Altered Recruitment of the Brain's Reading Network in Children with Autism

Thursday, May 12, 2016: 11:30 AM-1:30 PM
Hall A (Baltimore Convention Center)
H. Bednarz, J. O. Maximo, D. Murdaugh and R. K. Kana, University of Alabama at Birmingham, Birmingham, AL
Background: Autism spectrum disorders (ASD) are characterized by language deficits, which often entail difficulties in reading comprehension. Reading consists of decoding (the ability to translate letters into spoken language) and comprehension (the ability to understand what spoken words mean). While a proportion of children with autism show intact decoding skills, many exhibit significant deficits in comprehension (Nation et al, 2006). Such deficits may underlie altered recruitment of the language association cortex. Only a few neuroimaging studies have examined reading comprehension and its underlying neurobiology in autism. 

Objectives: To examine the functional integrity of the brain’s reading network in children with ASD and to relate it to their neuropsychological profile.

Methods: Nineteen high-functioning children with ASD and 16 typically developing (TD) control children participated in this study. The participants were matched on age (8-13 years), gender, handedness, full-scale IQ, verbal IQ, and fluency/decoding.
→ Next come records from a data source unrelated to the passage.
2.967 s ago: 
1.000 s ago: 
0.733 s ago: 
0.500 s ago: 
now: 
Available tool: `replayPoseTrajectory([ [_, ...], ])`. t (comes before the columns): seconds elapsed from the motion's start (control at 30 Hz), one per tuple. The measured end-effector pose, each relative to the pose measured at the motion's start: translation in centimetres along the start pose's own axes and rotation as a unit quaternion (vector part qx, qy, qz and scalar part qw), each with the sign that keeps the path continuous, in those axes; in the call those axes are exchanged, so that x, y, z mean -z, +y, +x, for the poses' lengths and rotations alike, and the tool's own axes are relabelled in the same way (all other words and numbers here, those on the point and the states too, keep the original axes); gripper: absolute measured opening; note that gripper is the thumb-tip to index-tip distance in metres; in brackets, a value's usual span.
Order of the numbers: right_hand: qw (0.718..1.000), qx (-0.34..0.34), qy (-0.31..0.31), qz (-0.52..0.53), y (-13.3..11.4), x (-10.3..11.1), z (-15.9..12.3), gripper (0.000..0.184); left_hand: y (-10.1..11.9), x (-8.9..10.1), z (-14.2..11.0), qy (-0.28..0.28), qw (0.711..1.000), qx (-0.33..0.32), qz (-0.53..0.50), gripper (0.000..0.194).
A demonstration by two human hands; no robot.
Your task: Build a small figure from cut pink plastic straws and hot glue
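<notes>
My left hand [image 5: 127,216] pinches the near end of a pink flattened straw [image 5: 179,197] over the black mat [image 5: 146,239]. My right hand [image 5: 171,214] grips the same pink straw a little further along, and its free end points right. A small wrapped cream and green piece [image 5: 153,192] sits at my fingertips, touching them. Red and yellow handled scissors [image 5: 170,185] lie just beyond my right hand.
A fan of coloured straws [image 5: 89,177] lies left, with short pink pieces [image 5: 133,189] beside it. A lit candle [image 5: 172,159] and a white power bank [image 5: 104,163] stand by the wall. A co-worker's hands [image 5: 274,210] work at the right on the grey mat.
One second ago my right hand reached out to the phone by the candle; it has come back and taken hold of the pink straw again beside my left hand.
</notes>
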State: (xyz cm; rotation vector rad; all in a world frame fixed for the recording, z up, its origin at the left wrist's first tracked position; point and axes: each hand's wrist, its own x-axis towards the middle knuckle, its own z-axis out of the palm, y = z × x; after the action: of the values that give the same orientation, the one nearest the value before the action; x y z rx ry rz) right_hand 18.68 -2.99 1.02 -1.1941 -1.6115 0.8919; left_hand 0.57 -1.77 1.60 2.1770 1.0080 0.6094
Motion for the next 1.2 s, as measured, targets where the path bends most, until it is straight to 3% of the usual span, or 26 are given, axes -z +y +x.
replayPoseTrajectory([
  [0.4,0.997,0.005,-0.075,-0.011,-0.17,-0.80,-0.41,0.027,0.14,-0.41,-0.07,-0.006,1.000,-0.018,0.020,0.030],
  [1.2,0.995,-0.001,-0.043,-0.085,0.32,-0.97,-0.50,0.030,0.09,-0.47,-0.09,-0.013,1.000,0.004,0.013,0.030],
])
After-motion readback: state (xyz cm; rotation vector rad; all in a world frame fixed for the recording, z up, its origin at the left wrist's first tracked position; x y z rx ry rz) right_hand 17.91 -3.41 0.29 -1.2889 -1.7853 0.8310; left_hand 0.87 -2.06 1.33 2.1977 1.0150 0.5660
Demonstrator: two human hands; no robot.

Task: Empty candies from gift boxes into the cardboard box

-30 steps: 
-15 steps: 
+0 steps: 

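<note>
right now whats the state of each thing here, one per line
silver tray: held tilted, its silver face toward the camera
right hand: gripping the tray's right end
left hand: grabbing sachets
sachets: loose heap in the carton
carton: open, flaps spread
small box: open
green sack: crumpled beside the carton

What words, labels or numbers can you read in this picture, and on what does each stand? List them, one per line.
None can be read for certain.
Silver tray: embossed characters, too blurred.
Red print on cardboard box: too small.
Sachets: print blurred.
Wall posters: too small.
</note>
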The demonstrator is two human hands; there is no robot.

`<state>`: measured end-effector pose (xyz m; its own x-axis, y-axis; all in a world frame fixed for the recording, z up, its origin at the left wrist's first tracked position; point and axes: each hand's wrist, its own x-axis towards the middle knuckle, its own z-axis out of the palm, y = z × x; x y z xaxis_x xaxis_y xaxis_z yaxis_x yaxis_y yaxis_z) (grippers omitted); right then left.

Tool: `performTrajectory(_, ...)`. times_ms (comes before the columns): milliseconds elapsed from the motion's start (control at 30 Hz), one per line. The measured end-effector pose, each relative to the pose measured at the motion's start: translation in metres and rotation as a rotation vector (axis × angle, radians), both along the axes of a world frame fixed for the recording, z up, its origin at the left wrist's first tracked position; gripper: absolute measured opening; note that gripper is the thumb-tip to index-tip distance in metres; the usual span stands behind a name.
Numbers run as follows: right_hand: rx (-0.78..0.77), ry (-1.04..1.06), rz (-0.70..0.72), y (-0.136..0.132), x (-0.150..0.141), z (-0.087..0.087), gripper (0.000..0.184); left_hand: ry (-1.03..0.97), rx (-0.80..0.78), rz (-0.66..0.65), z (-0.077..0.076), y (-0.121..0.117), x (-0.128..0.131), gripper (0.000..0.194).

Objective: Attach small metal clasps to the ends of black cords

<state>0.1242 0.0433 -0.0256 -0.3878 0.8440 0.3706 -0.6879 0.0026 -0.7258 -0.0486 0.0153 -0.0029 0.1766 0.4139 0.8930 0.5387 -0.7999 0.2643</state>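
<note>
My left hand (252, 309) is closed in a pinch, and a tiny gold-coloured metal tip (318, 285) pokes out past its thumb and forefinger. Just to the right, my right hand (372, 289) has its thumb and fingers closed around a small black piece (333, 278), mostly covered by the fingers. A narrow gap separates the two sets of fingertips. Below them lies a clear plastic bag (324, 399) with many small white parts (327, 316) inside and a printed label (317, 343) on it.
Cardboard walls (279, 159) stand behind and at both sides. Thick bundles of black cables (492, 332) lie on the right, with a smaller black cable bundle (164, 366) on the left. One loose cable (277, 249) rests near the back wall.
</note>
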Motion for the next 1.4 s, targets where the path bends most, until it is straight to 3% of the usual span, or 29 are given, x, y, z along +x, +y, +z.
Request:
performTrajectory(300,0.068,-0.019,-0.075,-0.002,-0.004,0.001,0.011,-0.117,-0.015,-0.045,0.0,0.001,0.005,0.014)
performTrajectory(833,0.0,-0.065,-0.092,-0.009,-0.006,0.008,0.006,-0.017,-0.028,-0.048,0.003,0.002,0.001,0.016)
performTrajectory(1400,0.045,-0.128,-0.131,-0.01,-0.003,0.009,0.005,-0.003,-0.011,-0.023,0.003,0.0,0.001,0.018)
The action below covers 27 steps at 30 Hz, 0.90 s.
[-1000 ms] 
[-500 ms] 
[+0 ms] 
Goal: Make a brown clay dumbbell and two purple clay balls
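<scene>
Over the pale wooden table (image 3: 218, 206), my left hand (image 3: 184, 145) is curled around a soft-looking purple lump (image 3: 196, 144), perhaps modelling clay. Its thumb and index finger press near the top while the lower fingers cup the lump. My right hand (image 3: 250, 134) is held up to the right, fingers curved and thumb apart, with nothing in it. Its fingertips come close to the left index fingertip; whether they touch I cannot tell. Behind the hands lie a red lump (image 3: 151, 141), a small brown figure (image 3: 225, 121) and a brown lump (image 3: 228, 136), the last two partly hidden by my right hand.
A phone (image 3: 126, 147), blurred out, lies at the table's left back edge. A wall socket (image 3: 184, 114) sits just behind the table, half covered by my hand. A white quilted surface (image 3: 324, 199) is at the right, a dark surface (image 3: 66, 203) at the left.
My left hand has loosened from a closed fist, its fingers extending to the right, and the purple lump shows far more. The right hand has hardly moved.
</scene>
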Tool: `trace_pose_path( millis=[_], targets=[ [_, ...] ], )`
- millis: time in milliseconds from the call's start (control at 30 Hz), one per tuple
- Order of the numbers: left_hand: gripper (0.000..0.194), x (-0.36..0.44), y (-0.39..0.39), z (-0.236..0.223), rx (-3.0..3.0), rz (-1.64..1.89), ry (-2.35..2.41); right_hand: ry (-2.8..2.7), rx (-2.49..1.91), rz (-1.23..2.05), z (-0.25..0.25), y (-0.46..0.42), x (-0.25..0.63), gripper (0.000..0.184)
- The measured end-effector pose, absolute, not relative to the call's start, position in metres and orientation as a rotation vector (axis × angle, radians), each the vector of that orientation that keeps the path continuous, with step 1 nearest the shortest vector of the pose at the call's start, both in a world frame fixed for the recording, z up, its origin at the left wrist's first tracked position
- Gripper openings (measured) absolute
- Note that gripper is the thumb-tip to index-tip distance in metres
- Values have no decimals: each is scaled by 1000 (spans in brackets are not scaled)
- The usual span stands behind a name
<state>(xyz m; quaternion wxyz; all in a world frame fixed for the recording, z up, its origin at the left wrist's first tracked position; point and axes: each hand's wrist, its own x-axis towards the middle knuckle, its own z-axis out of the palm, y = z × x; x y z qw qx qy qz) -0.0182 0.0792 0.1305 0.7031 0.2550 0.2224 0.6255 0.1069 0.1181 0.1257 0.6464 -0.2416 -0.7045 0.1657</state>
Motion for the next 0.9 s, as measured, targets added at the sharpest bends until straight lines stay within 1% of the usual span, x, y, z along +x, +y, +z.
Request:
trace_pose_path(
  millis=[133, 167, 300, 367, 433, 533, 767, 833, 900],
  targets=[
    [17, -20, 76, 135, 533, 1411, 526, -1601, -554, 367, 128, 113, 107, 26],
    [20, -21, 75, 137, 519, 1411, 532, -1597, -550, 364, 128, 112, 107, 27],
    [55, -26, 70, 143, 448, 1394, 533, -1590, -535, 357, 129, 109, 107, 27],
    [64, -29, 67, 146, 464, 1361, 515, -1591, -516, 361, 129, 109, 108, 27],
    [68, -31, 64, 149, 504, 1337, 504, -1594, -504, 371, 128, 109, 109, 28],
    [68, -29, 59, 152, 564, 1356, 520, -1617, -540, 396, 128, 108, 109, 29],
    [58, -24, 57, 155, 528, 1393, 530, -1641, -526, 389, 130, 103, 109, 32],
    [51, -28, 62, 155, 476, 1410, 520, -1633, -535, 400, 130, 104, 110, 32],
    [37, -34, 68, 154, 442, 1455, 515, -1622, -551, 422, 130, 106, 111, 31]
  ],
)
Children completed a word similarities task in the scanner, in which they read a set of four words and determined whether the fourth word was similar to the previous three words presented (e.g. orange, apple, mango, table). fMRI data collected on a 3T Siemens Allegra scanner were analyzed using SPM12. Brain activation in regions within a previously identified reading network (Koyama et al., 2011) was examined.  

Results: A 2-sample t-test revealed significantly decreased activity in ASD children, relative to TD children, in the left superior-temporal gyrus (LSTG), left supramarginal gyrus/angular gyrus (LSMG/AG), and middle occipital area (p<0.05, 300 voxels). ASD participants had significantly lower reading comprehension scores (M = 77.6, SD = 13.3) than TD controls (M = 99.7, SD = 14.1); t(33) = 4.74, p<.001, as measured by the Gray Oral Reading Test (GORT-4). In addition, the GORT comprehension scores predicted activation patterns in ASD participants in bilateral frontal and thalamic regions, a trend not seen in TD participants. Similarly, the accuracy of ASD children in the word similarities task was positively correlated with their GORT comprehension scores (r = 0.559, p <0.05). 

Conclusions: Reduced activation in LSTG and LSMG/AG in ASD children may suggest difficulty in phonological as well as semantic processing (Bigler et al, 2007; Buchsbaum, 2001; Hickok & Poeppel, 2007). Since fluency was relatively intact in our sample, it is possible that ASD subjects used alternate methods to decode the words (e.g. memorization of words, pattern recognition). The relationship between GORT comprehension and bilateral frontal and thalamic activation in ASD children in our study may suggest a moderating effect of the thalamus on language comprehension in ASD (Klostermann, Krugel, & Ehlen, 2013). Thus, the results of this study provide evidence for altered recruitment of language areas in ASD children with intact fluency accompanied by poor comprehension; this may underlie differences in phonological and semantic processing. These findings have important implications for developing neurobiologically informed and targeted reading interventions in ASD.